EXERCISE REQUIREMENTS: Everything from the line containing "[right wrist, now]" through the end of the entries should be transcribed exactly. Leave out all other lines.

PROVIDED ENTRIES:
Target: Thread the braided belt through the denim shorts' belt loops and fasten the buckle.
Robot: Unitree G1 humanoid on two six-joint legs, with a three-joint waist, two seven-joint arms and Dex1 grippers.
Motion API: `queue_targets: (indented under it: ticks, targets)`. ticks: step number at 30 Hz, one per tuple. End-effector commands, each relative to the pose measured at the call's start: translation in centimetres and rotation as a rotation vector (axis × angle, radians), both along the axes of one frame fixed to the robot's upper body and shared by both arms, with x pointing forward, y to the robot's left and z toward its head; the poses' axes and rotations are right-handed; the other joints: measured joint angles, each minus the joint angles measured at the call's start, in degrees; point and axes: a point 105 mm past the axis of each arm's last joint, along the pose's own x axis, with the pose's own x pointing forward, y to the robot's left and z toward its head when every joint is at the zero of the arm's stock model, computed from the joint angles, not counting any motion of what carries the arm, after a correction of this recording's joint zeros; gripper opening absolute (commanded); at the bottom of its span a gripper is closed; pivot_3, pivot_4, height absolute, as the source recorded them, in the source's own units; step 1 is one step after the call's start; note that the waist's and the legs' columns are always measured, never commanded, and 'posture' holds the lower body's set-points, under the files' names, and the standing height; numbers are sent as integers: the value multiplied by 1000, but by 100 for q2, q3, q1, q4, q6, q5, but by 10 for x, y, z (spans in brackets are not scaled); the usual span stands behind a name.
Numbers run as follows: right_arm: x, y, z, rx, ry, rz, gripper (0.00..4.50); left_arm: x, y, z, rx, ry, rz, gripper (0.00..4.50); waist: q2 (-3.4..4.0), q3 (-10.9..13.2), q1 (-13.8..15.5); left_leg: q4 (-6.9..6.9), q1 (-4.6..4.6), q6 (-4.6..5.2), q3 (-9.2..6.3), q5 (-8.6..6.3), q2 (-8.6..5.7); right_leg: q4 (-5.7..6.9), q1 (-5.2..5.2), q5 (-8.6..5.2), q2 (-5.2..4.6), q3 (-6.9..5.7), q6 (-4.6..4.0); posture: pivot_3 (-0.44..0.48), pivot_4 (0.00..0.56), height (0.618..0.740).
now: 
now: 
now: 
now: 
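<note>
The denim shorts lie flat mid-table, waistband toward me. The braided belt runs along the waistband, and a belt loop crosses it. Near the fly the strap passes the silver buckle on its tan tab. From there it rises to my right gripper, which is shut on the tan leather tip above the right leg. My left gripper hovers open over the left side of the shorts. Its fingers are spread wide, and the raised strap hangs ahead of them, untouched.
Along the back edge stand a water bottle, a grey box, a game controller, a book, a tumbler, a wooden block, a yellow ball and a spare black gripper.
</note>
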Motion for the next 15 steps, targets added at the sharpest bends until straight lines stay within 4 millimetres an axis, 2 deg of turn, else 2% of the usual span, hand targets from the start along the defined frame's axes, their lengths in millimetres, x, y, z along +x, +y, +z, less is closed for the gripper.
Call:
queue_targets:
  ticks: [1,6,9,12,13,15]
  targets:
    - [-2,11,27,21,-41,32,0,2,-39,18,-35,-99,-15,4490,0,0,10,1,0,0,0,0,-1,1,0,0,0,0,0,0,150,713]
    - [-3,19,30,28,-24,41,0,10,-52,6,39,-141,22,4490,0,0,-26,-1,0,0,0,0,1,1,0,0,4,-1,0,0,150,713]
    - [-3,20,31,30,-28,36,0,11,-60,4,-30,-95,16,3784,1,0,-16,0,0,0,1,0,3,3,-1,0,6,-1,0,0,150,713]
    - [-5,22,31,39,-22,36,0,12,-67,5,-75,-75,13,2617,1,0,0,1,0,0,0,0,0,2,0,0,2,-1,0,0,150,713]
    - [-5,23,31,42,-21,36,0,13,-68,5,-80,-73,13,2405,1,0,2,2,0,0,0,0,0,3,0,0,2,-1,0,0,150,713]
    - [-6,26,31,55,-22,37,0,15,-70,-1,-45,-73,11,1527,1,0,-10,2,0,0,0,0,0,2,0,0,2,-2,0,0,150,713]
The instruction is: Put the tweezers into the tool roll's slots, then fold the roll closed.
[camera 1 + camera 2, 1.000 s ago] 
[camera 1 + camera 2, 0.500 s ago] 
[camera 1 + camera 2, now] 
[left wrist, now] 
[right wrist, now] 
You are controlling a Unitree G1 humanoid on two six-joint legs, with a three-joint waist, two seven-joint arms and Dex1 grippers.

OUTPUT BELOW:
[right wrist, now] 
You are controlling a Unitree G1 humanoid on two six-joint legs, with a three-joint waist, two seven-joint arms and Dex1 grippers.

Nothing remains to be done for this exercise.